Set down all of the entries below word for word, with the pictures left out.
(SUPPLIED MATERIAL Opens)
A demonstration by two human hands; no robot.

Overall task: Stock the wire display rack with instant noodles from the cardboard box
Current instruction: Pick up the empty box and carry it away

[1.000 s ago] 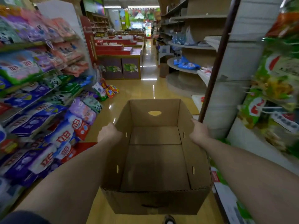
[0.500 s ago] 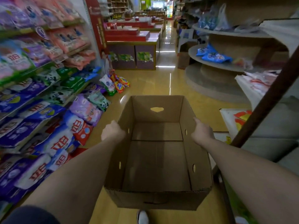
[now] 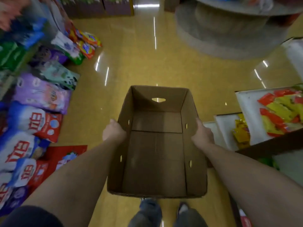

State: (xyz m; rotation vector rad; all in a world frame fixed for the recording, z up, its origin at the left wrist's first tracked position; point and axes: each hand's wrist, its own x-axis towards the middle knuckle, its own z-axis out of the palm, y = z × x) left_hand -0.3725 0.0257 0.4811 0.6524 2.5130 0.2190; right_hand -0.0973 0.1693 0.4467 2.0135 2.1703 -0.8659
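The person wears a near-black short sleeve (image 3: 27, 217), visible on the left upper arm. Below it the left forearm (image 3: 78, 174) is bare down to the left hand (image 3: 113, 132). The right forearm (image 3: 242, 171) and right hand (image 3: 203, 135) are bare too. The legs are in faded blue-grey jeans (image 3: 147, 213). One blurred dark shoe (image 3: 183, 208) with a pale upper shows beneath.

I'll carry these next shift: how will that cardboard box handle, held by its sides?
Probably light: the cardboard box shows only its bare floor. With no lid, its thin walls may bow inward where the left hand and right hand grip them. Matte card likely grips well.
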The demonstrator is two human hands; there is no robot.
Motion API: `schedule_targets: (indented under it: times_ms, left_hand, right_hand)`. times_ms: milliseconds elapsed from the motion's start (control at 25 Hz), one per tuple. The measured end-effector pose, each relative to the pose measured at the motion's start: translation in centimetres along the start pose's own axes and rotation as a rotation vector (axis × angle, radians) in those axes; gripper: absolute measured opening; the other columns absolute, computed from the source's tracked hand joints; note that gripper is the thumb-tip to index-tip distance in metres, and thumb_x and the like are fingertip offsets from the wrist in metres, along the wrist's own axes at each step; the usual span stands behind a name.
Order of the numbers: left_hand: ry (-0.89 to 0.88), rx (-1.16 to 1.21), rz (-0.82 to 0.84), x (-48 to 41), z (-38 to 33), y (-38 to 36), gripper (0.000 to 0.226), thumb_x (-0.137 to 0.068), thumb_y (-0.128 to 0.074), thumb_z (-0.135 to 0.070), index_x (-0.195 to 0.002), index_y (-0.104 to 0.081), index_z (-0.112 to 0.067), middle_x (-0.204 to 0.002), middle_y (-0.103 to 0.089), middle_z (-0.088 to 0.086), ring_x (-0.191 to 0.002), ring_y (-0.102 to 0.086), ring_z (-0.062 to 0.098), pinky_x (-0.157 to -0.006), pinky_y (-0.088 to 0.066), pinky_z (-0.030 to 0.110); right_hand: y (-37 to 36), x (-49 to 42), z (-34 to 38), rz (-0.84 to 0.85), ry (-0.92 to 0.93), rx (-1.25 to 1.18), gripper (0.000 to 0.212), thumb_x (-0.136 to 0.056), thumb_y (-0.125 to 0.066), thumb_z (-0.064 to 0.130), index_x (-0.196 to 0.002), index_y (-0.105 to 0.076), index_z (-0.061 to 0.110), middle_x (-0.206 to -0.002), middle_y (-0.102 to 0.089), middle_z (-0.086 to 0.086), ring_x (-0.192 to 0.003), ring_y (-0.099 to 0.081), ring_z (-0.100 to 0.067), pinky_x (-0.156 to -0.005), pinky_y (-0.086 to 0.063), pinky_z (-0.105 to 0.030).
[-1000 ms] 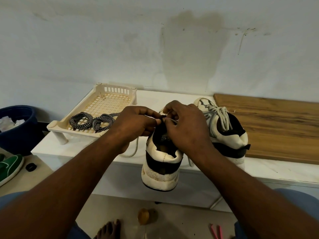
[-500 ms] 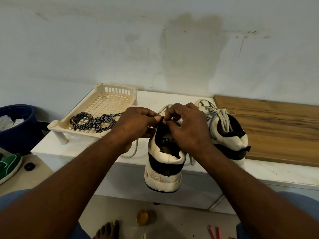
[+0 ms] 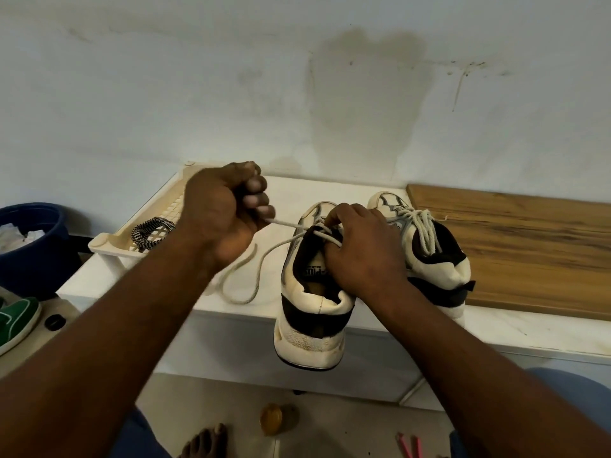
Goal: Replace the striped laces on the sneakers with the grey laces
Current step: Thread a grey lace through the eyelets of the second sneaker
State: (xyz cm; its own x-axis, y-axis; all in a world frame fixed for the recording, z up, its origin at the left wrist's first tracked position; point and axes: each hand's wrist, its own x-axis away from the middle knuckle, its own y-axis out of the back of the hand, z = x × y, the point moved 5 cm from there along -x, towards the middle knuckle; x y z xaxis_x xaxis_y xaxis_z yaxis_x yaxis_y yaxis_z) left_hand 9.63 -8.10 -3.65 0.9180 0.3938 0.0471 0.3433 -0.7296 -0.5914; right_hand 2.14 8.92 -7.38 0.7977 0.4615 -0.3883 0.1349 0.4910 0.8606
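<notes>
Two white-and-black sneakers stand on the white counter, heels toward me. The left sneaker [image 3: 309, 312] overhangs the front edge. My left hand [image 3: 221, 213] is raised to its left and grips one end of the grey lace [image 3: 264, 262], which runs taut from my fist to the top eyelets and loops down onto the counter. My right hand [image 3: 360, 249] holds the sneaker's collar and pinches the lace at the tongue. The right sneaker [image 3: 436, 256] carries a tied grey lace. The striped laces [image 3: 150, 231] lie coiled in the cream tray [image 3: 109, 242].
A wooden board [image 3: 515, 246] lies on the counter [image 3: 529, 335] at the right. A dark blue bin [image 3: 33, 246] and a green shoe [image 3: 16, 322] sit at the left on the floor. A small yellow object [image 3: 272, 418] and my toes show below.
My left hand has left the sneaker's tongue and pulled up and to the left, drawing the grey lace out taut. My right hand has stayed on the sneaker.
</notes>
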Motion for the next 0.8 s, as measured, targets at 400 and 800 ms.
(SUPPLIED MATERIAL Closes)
» TASK SOLUTION
A demonstration by two human hands; no robot.

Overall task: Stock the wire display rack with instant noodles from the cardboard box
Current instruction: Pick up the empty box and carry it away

[1.000 s ago] 
[0.500 s ago] 
[now] 

State: (xyz m; rotation vector rad; all in a world frame fixed for the recording, z up, its origin at the left wrist's first tracked position; point and axes: each hand's wrist, its own x-axis towards the middle knuckle, its own z-axis out of the palm, y = z × x) left_hand -0.3725 0.0257 0.4811 0.6524 2.5130 0.2190; right_hand -0.0973 0.1693 0.4467 2.0135 2.1703 -0.8659
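The person wears a near-black short sleeve (image 3: 27, 217), visible on the left upper arm. Below it the left forearm (image 3: 78, 174) is bare down to the left hand (image 3: 113, 132). The right forearm (image 3: 242, 171) and right hand (image 3: 203, 135) are bare too. The legs are in faded blue-grey jeans (image 3: 147, 213). One blurred dark shoe (image 3: 183, 208) with a pale upper shows beneath.

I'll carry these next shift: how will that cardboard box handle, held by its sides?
Probably light: the cardboard box shows only its bare floor. With no lid, its thin walls may bow inward where the left hand and right hand grip them. Matte card likely grips well.
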The demonstrator is two human hands; there is no robot.
Motion API: `schedule_targets: (indented under it: times_ms, left_hand, right_hand)`. times_ms: milliseconds elapsed from the motion's start (control at 25 Hz), one per tuple. The measured end-effector pose, each relative to the pose measured at the motion's start: translation in centimetres along the start pose's own axes and rotation as a rotation vector (axis × angle, radians) in those axes; gripper: absolute measured opening; the other columns absolute, computed from the source's tracked hand joints; note that gripper is the thumb-tip to index-tip distance in metres, and thumb_x and the like are fingertip offsets from the wrist in metres, along the wrist's own axes at each step; the usual span stands behind a name.
Order of the numbers: left_hand: ry (-0.89 to 0.88), rx (-1.16 to 1.21), rz (-0.82 to 0.84), x (-48 to 41), z (-38 to 33), y (-38 to 36), gripper (0.000 to 0.226), thumb_x (-0.137 to 0.068), thumb_y (-0.128 to 0.074), thumb_z (-0.135 to 0.070), index_x (-0.195 to 0.002), index_y (-0.104 to 0.081), index_z (-0.112 to 0.067), middle_x (-0.204 to 0.002), middle_y (-0.103 to 0.089), middle_z (-0.088 to 0.086), ring_x (-0.191 to 0.002), ring_y (-0.102 to 0.086), ring_z (-0.062 to 0.098), pinky_x (-0.157 to -0.006), pinky_y (-0.088 to 0.066), pinky_z (-0.030 to 0.110); right_hand: y (-37 to 36), x (-49 to 42), z (-34 to 38), rz (-0.84 to 0.85), ry (-0.92 to 0.93), rx (-1.25 to 1.18), gripper (0.000 to 0.212), thumb_x (-0.136 to 0.056), thumb_y (-0.125 to 0.066), thumb_z (-0.064 to 0.130), index_x (-0.196 to 0.002), index_y (-0.105 to 0.076), index_z (-0.061 to 0.110), middle_x (-0.206 to -0.002), middle_y (-0.102 to 0.089), middle_z (-0.086 to 0.086), ring_x (-0.192 to 0.003), ring_y (-0.099 to 0.081), ring_z (-0.100 to 0.067), pinky_x (-0.156 to -0.005), pinky_y (-0.086 to 0.063), pinky_z (-0.105 to 0.030).
[-1000 ms] 
[-500 ms] 
[+0 ms] 
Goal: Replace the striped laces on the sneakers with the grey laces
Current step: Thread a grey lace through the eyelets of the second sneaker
State: (xyz cm; its own x-axis, y-axis; all in a world frame fixed for the recording, z up, its origin at the left wrist's first tracked position; point and axes: each hand's wrist, its own x-axis away from the middle knuckle, its own y-axis out of the back of the hand, z = x × y, the point moved 5 cm from there along -x, towards the middle knuckle; x y z xaxis_x xaxis_y xaxis_z yaxis_x yaxis_y yaxis_z) left_hand 9.63 -8.10 -3.65 0.9180 0.3938 0.0471 0.3433 -0.7296 -0.5914; right_hand 2.14 8.92 -7.38 0.7977 0.4615 -0.3883 0.1349 0.4910 0.8606
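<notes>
Two white-and-black sneakers stand on the white counter, heels toward me. The left sneaker [image 3: 309, 312] overhangs the front edge. My left hand [image 3: 221, 213] is raised to its left and grips one end of the grey lace [image 3: 264, 262], which runs taut from my fist to the top eyelets and loops down onto the counter. My right hand [image 3: 360, 249] holds the sneaker's collar and pinches the lace at the tongue. The right sneaker [image 3: 436, 256] carries a tied grey lace. The striped laces [image 3: 150, 231] lie coiled in the cream tray [image 3: 109, 242].
A wooden board [image 3: 515, 246] lies on the counter [image 3: 529, 335] at the right. A dark blue bin [image 3: 33, 246] and a green shoe [image 3: 16, 322] sit at the left on the floor. A small yellow object [image 3: 272, 418] and my toes show below.
My left hand has left the sneaker's tongue and pulled up and to the left, drawing the grey lace out taut. My right hand has stayed on the sneaker.
</notes>
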Motion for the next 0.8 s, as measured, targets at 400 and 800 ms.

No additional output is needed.